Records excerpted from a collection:
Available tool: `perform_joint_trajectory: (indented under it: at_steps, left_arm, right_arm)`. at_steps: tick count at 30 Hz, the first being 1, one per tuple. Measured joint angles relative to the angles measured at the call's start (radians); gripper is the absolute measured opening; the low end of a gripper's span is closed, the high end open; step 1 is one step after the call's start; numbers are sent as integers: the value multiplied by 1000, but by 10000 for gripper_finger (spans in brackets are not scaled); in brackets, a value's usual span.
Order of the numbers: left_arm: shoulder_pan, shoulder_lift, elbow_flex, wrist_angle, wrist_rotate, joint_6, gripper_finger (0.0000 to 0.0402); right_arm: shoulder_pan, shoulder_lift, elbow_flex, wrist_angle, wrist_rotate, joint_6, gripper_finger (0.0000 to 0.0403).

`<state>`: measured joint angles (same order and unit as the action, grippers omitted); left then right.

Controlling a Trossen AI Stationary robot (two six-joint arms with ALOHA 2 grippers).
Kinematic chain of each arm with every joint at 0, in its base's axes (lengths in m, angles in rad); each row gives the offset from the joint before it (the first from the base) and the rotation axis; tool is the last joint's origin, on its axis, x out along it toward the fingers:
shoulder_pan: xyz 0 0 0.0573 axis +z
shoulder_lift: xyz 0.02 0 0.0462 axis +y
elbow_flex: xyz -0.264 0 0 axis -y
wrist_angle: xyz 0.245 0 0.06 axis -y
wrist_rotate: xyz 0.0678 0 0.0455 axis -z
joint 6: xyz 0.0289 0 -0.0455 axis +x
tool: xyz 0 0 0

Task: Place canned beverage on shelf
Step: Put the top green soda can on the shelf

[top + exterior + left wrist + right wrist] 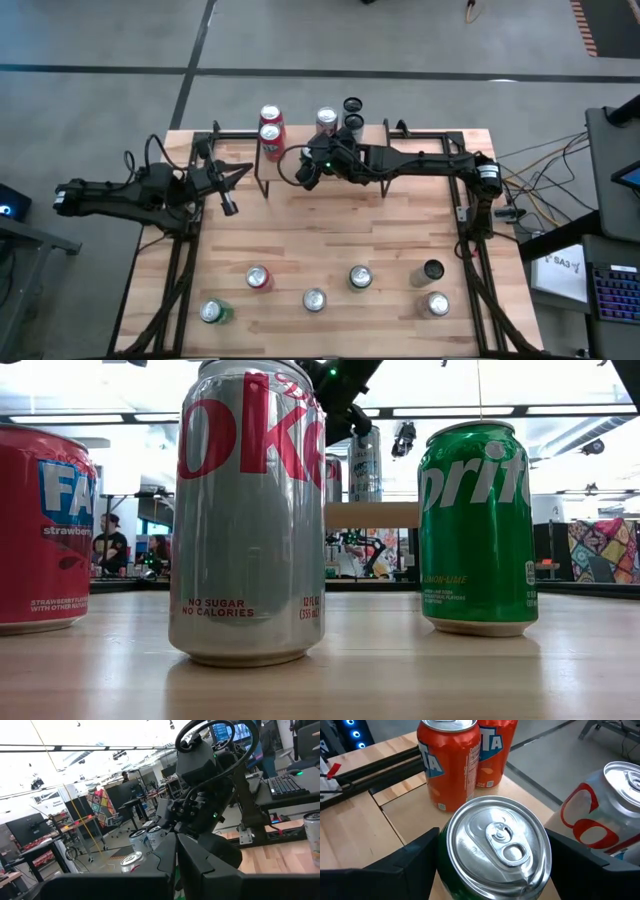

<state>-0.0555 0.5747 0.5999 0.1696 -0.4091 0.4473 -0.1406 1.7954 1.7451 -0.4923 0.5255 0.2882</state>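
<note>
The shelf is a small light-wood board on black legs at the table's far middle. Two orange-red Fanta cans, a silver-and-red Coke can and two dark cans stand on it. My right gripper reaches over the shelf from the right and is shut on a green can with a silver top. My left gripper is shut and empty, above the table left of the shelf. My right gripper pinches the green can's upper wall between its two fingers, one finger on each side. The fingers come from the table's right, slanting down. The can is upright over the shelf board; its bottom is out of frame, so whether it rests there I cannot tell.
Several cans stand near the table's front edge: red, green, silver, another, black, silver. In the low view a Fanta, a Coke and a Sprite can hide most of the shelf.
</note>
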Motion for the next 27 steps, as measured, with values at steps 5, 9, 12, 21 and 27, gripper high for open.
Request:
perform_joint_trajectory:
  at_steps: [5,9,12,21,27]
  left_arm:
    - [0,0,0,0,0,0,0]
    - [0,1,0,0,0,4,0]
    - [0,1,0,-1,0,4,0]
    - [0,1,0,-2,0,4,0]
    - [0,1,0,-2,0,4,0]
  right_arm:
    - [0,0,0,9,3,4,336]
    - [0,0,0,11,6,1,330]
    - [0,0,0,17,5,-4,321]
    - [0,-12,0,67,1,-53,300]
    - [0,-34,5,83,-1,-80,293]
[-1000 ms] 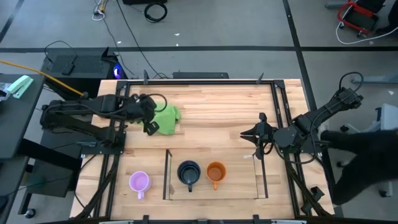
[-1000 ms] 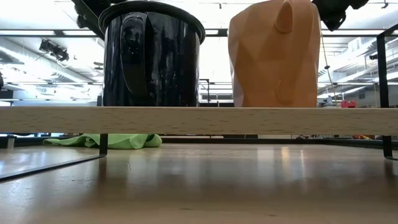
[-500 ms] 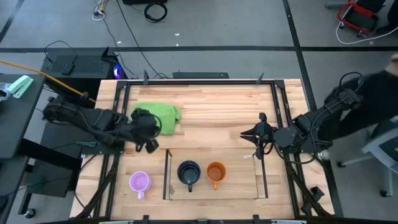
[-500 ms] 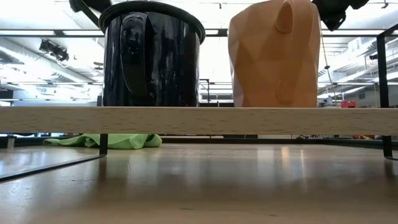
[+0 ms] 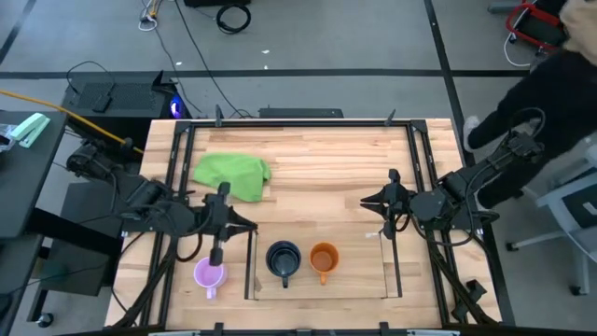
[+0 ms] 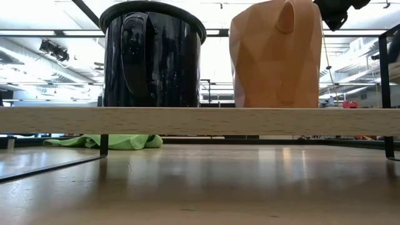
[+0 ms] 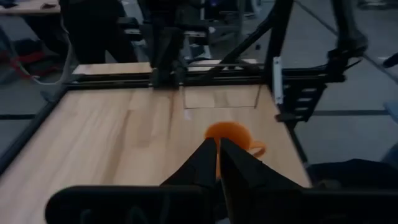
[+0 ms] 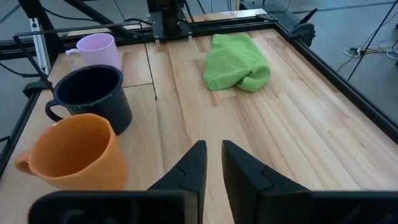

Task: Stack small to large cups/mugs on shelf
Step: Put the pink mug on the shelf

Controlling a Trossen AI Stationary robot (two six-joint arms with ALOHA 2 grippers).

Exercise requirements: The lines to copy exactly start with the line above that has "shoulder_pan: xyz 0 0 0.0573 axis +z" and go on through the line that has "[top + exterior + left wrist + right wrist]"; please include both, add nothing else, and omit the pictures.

Solution for this task:
shoulder_pan: xyz 0 0 0.0573 axis +z
shoulder_lift: xyz 0.02 0 0.0462 axis +y
elbow_flex: xyz -0.264 0 0 axis -y
wrist_angle: xyz 0.245 0 0.06 axis -y
wrist_rotate: xyz 0.0678 0 0.0455 axis -z
joint 6: xyz 0.0289 0 -0.0455 axis +x
tool: xyz 0 0 0

Task: Place canned beverage on shelf
Step: Put the top green soda can on the shelf

[top + exterior + left wrist + right wrist] 

What was requested is fully covered by this answer.